BofA's $1.11 EPS is its best in nearly 20 years, and war volatility is the reason nobody wants to say out loud.
CNBC and Reuters emphasize the broad earnings beat and CEO Moynihan's bullish net-interest guidance.
X traders flag the $1.11 EPS as proof the megabanks are running a wartime arbitrage machine.
Bank of America reported first-quarter net income of $8.6 billion on Tuesday, a 17 percent increase that produced earnings per share of $1.11 — the highest the bank has posted in approximately two decades. [1]
Revenue net of interest expense reached $30.27 billion, sailing past the $29.82 billion Wall Street consensus. [2] The results extend a pattern that has now repeated five times in five days: America's largest banks are posting their best numbers in years, and the common denominator is a war that has scrambled every market their trading desks touch.
Equities trading revenue climbed 30 percent as the conflict-driven swings in energy, shipping, and defense stocks produced the kind of sustained volatility that rewards active positioning. [3] Net interest income rose 9 percent, reflecting the rate environment that war-era inflation expectations have sustained. CEO Brian Moynihan pointed to the bank's core deposit franchise as the engine of interest-income growth, and guided higher for the remainder of the year. [1]
The $1.11 EPS figure carries weight beyond the quarterly beat. Bank of America spent the decade after the 2008 financial crisis rebuilding credibility, shedding legacy liabilities, and convincing investors it could generate consistent returns without excessive risk.
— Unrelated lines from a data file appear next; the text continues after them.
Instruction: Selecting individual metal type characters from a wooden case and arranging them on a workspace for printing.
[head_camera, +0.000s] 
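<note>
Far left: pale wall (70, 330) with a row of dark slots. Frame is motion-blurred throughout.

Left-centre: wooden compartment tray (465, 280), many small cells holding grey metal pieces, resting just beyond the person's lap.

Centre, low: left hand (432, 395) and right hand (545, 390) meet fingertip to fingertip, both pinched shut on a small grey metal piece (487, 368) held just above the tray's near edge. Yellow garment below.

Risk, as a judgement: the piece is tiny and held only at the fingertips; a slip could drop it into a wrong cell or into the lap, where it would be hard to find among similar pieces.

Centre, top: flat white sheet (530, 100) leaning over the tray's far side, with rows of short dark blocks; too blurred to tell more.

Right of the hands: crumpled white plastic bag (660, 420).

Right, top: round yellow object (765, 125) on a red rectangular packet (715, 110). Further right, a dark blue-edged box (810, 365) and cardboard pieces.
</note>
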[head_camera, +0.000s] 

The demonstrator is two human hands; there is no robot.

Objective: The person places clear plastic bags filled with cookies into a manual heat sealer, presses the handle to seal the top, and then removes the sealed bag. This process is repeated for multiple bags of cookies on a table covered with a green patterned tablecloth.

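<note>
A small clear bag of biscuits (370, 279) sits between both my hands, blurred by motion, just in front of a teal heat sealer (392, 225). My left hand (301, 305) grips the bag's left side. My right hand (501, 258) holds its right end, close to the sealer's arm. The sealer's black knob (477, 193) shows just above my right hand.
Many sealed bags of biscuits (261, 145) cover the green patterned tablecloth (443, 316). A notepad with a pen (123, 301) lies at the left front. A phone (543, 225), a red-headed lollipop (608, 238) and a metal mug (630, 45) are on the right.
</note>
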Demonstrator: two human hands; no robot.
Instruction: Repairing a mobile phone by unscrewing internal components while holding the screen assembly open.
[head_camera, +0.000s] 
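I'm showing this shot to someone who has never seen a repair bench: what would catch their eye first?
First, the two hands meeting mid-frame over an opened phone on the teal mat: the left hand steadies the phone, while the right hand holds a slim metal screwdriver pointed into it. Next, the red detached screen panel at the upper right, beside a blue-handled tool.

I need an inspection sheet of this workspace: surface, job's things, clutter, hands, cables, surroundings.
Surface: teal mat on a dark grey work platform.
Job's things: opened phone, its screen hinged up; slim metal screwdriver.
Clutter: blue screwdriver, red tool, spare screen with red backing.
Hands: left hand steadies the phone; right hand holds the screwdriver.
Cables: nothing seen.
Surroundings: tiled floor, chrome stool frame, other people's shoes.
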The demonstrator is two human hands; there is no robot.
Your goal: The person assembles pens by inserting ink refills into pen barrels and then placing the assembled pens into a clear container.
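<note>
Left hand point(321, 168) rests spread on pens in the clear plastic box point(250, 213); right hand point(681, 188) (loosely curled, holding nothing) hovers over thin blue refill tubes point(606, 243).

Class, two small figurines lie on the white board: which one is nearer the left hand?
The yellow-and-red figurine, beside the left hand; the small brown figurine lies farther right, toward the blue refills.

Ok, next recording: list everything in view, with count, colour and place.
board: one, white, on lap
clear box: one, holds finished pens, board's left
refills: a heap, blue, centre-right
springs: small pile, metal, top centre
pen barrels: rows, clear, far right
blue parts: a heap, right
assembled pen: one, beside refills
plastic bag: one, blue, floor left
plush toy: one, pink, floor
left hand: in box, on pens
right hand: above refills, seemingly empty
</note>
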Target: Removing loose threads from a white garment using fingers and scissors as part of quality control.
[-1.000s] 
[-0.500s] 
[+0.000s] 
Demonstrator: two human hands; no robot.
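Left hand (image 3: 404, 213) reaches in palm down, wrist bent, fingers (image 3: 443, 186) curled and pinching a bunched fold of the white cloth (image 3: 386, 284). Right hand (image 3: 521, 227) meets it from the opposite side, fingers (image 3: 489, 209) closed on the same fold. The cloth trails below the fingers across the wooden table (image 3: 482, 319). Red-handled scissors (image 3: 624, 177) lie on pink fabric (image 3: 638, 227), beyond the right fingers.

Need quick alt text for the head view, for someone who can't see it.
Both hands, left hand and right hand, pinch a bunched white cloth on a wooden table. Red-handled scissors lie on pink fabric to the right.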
That it has now matched its pre-crisis peak — in a quarter defined by geopolitical upheaval rather than credit-boom euphoria — tells a specific story about where the profits live. [3]
Return on tangible common equity hit 16 percent, a metric that translates directly into capital-return capacity. [2] BofA joins JPMorgan, Wells Fargo, Citigroup, and Morgan Stanley in reporting war-fueled trading surges alongside increased loan-loss provisioning — the same split personality that defines Wall Street's relationship with the Iran conflict.
The market rewarded the results with a premarket gain of roughly 1 percent, a modest acknowledgment that the beat was expected after four banks had already set the template.